なんとなく気になり背後から覗いてみると、テーブルの上には奇妙な模様が描かれたチラシが数枚あった。
「これは…サインか?」
「うわあっ!?」
翼が何気なく声を出した所でようやくシアンは翼の存在に気付いたのか素っ頓狂な声を上げた。
「い…いつから見てたの…?」
「ん?ついさっきだが…」
「そっ、そう…」
「サイン…懐かしいな。」
「ツバサもサインを描いてたの?」
「ああ。私は私の世界では自分で言うのもなんだが有名なアイドルなんだ、サインを描く機会もよくあった。」
「へぇー…サインも沢山描いた?」
「うーん…最初こそ描いてはいたんだが…どんどん描く回数が減ってな…」
「えっ何で?」
「さぁ…私にも分からん。」
「じゃあ描いてみてよ!」
シアンはそう言い、翼にチラシとペンを差し出す。
「…久しぶりだが、描いてみるか…せやーッ!」
翼は凄い勢いでペンを走らせ、サインを描き上げる。
「どうだッ!」
「えっ」
翼がバンと見せたそのチラシには俗にいうショドーで書かれた自身の名前と何か分からない微妙な模様が描いてあった。
「あー…いいと思うよ!」
「だろう?だが皆は微妙な顔をするんだ…」
その後GVに直球な意見を言われへこんだり、シープスの皆さまに笑われたりするのはまた別のお話。
~伝説のロックスター~
GVがちょっとした野暮用から戻ると、二人はヘッドホンを付け、音楽を聴いていた。
「お帰りだ、GV。」
「…あっ、ごめんなさい。歌を聴いていたの。」
先にGVの存在に気付いた翼が挨拶をし、それに続いてシアンも挨拶をする。
「二人共熱中してたみたいだけど、何の曲を聴いていたの?」
「アオイって…分かる?」
アオイーーGVらが生まれるより大分前にヒットしたロックスターの事をシアンは興奮が収まらない様子で話す。

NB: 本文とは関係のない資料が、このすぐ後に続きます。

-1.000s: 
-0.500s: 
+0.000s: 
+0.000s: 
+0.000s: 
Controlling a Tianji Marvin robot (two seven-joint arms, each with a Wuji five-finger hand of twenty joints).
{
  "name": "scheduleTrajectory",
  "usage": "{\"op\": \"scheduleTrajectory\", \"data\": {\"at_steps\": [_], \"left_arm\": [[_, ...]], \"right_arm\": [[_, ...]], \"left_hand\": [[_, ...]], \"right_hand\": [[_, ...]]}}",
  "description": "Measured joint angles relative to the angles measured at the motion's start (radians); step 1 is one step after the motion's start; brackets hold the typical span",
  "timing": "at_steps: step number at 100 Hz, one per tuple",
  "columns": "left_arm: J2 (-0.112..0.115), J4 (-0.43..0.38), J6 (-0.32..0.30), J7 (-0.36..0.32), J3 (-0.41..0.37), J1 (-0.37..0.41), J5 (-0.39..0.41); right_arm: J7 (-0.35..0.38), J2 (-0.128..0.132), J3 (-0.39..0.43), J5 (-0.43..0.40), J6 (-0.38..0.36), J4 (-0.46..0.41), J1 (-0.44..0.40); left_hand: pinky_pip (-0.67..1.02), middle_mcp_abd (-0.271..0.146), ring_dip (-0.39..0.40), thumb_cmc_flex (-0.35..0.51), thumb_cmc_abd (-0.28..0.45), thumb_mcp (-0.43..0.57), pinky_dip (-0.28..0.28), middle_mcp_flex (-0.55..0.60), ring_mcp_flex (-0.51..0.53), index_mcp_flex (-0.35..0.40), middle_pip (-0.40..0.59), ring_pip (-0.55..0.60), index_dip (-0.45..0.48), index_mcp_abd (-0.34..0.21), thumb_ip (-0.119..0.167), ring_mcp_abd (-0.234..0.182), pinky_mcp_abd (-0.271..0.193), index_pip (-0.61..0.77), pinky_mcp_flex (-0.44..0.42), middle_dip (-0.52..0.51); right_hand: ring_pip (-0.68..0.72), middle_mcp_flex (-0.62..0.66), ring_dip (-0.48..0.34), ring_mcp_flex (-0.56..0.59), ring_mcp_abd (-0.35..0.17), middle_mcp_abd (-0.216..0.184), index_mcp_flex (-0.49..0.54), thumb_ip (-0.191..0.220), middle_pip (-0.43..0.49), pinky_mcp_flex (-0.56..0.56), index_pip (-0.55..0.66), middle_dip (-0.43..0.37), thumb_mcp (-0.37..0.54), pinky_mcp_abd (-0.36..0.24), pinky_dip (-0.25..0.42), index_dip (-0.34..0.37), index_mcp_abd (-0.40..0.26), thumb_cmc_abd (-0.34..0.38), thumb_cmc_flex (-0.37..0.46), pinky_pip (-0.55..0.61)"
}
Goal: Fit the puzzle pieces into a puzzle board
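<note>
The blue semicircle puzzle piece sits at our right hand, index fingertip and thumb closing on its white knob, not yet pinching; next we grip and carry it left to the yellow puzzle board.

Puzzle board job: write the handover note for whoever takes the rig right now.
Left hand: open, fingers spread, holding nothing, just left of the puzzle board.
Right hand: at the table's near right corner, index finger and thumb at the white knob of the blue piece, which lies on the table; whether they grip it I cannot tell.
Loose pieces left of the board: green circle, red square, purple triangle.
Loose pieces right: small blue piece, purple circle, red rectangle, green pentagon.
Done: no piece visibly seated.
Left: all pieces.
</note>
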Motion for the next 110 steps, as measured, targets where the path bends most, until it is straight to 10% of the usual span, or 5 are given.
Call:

「やっぱり伝説のロックスターはすごいね…聞き入っちゃった」
「
「それはセブンスの、モルフォの歌だから…私自身が喉を傷めて歌っているワケじゃない。」
「そう言うな、シアン。本格的に聴いた事は無いが…時々歌っている鼻歌…あれはとても綺麗だった。鼻歌でそれなのだから、もしかしたら私よりも上手いかもしれない。」
翼はシアンの肩に手を置き、慰める。
「そっそうかなー…」
それを聴いたシアンは顔を赤らめて照れていた。
「ツバサは何を聴いていたの?」
シアンが訊くと翼は嬉しそうに答えた。
「サイキックラバーというグループの曲でな…歌っているモノはロックなんだが、この曲には何か惹かれるモノがあってな…」
翼が説明をしつつ端末を二人に見せる。画面には所謂ヒーローモノの画像が映っていた。
「ロックと聞いて参考程度に聴いてみたんだが…どうもこの曲が頭から離れなくてな…!」
その後翼は訊いてもいないのに感想を語り始めた。
「そ、そうなんだ…でもボク用事があるし…」
「私も…」
そう言い二人は翼をほっぽり部屋に戻ってしまった。
翼が我に戻ったのは数時間後だった。
~猛犬注意~
家へ帰ると手に包帯を巻いたシアンと執拗にマネキンにクナイを投げ続けている翼が居た。
「えっ…シアン、大丈夫かい?」
「うん、私は大丈夫。手当てもしっかりしてもらったし。」
その返事を聞きGVはほっと胸をなでおろす。
「ちょっとツバサ、訓練をするのはいいけど、シアンに怪我をさせたのは良く無いね。」
「ん何ィ!?」
ちょっと怒った様子で翼に話しかけると、それ以上に鋭い目つきでGVは睨まれた。
「ちっ違うの!ツバサはちゃんと安全にやってるから!翼もそんなに睨まないで!」
シアンは二人の間に割って入り二人を止める。
「実は…私下校途中にワンちゃんに手を噛まれちゃって…」
シアンは包帯を巻いた手を見せつつ話す。
「傷の手当てはツバサがしてくれたんだけど、ツバサったらそいつに文句を言ってやるって言い始めて…」
「私はシアンの情報を基にその家へ行ったんだ…!」
シアンと正気に戻った翼が話す。
「だがッ…あの犬畜生は…!私の影縫いをいとも容易く抜け出し…笑いながら私を吹き飛ばしてきたんだ…!」
「あー…それが悔しくて練習を?」
「そうだ。」
「あのワンちゃん…紫色してたから多分柴犬だと思うんだけど…」
「何を言っているんだ?」
「うーん…その犬は多分…」
「あの犬は赤かったぞ?」
「「えっ?」」
「それって別の犬じゃ…」
「なっ…ではあの犬は…?」
その話はちょっとした都市伝説として有名になった。
最近ツイッターを覗けていないので初投稿です。